I just looked at him. That was the dumbest remark I ever heard anyone make. He thought
he
was mixed up in this? He didn’t kill anyone, he didn’t get his head busted in a rumble, it wasn’t his buddy that was shot down under a street light. Besides, what did he have to lose? His old man was rich, he could pay whatever fine there was for being drunk and picking a fight.

“I wouldn’t mind getting fined,” Randy said, “but I feel lousy about the old man. And it’s the first time I’ve felt anything in a long time.”

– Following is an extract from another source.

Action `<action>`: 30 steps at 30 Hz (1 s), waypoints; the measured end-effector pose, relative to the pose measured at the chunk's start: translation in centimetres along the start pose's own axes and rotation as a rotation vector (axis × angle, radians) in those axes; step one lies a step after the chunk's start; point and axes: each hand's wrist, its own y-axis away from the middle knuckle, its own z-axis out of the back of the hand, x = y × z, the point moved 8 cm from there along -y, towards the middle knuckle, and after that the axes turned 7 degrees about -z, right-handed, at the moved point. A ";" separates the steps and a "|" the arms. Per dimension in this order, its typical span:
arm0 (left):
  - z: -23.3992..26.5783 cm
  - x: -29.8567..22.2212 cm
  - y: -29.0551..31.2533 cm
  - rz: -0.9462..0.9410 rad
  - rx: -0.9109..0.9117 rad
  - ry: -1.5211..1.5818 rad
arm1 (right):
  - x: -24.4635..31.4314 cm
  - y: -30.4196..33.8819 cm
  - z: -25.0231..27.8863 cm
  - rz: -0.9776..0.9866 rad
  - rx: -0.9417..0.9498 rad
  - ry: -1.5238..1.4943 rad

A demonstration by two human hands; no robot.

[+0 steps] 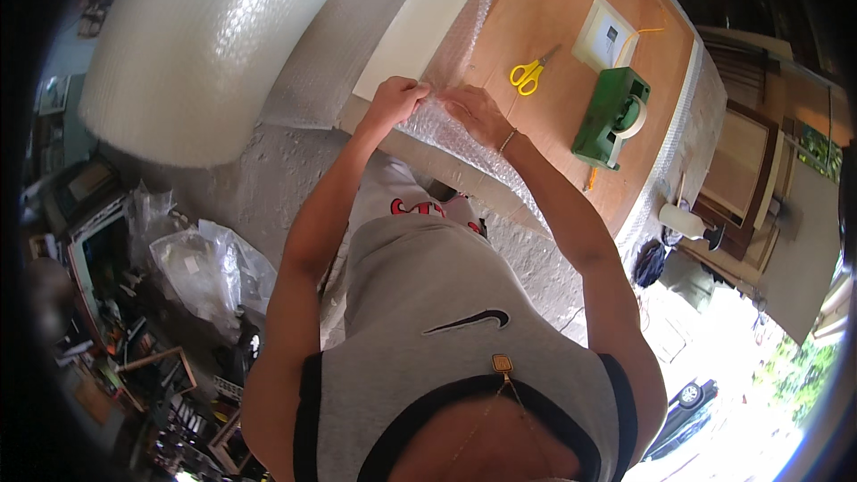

The only thing I’d felt in a long time was being scared. Scared stiff. I’d put off thinking about the judge and the hearing for as long as I could. Soda and Darry didn’t like to talk about it either, so we were all silently counting off the days while I was sick, counting the days that we had left together. But with Randy sticking solidly to the subject it was impossible to think about anything else. My cigarette started trembling.